• **Task**: Transcribe the listing exactly as written. Leave the images out.

• **Supplied material**:
____________
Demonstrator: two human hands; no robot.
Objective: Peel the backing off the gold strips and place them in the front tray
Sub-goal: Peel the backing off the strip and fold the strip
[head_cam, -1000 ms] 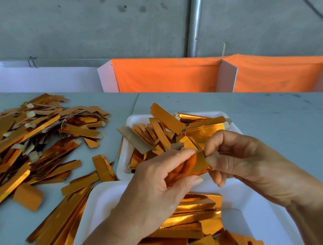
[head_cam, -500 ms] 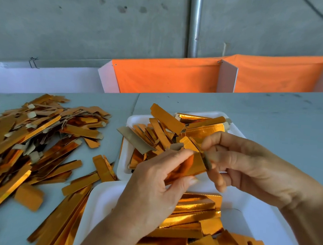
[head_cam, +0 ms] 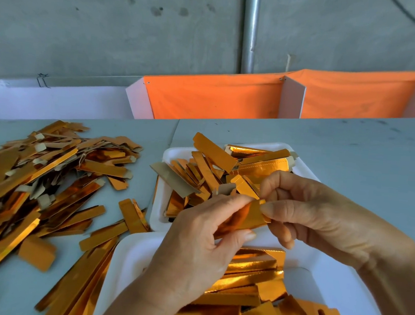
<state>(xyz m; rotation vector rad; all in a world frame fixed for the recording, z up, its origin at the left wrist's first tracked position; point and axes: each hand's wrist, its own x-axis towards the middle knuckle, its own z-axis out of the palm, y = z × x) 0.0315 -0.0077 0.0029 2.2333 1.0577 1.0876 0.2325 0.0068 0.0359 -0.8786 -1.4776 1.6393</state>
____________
• **Response**:
Demonstrator: two human hands; no robot.
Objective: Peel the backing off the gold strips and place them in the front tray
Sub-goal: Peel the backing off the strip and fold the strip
[head_cam, -1000 ms] 
[head_cam, -500 ms] 
[head_cam, +0 ms] 
<state>(xyz m; rotation vector rad; all in a world frame fixed for the recording, z up, its origin at the left wrist's first tracked position; point and axes: each hand's wrist, its own x-axis towards the middle knuckle, its own z-axis out of the palm, y = z × x) 0.0315 -0.0077 0.0029 2.2333 1.0577 1.0876 0.2325 0.0068 0.0359 -0.8786 -1.4776 1.6393</state>

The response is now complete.